ABOUT THIS EXERCISE. Take the data that follows and return it exactly.

==== COLLECTED DATA

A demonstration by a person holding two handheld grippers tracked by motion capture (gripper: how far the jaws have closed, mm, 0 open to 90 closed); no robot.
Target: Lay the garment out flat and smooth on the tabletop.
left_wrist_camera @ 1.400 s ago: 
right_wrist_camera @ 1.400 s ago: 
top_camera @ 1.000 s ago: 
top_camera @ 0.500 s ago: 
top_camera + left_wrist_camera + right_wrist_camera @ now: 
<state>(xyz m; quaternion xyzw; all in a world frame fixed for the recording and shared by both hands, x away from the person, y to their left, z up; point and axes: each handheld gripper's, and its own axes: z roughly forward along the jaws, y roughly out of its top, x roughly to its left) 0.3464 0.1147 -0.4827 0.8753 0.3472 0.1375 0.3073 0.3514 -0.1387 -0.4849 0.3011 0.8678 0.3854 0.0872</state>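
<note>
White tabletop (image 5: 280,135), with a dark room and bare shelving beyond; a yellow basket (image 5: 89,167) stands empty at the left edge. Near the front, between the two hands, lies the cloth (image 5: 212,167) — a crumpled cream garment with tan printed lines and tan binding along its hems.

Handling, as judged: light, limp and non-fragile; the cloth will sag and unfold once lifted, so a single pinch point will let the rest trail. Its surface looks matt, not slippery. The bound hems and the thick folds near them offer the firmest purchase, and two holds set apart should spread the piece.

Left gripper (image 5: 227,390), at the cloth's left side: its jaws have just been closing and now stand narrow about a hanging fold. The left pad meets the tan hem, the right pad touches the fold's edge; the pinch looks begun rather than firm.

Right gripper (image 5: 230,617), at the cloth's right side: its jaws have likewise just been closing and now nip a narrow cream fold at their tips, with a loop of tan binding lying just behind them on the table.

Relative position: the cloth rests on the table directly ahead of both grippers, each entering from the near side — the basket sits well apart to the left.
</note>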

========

ANSWER FOR THE TASK.
A demonstration by a person holding two handheld grippers tracked by motion capture (gripper: how far the jaws have closed, mm, 0 open to 90 closed); no robot.
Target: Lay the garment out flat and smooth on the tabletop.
left_wrist_camera @ 1.400 s ago: 
right_wrist_camera @ 1.400 s ago: 
top_camera @ 1.000 s ago: 
top_camera @ 0.500 s ago: 
top_camera + left_wrist_camera + right_wrist_camera @ now: 
<state>(xyz m; quaternion xyzw; all in a world frame fixed for the recording and shared by both hands, x away from the person, y to their left, z up; point and axes: each handheld gripper's, and its own axes: z roughly forward along the jaws, y roughly out of its top, x roughly to its left) 0.3464 0.1147 -0.4827 0.8753 0.3472 0.1375 0.3073 0.3514 -0.1387 -0.4849 0.3011 0.8678 0.3854 0.0872</state>
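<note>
White tabletop (image 5: 280,135), with a dark room and bare shelving beyond; a yellow basket (image 5: 89,167) stands empty at the left edge. Near the front, between the two hands, lies the cloth (image 5: 212,167) — a crumpled cream garment with tan printed lines and tan binding along its hems.

Handling, as judged: light, limp and non-fragile; the cloth will sag and unfold once lifted, so a single pinch point will let the rest trail. Its surface looks matt, not slippery. The bound hems and the thick folds near them offer the firmest purchase, and two holds set apart should spread the piece.

Left gripper (image 5: 227,390), at the cloth's left side: its jaws have just been closing and now stand narrow about a hanging fold. The left pad meets the tan hem, the right pad touches the fold's edge; the pinch looks begun rather than firm.

Right gripper (image 5: 230,617), at the cloth's right side: its jaws have likewise just been closing and now nip a narrow cream fold at their tips, with a loop of tan binding lying just behind them on the table.

Relative position: the cloth rests on the table directly ahead of both grippers, each entering from the near side — the basket sits well apart to the left.
</note>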

This exercise is complete.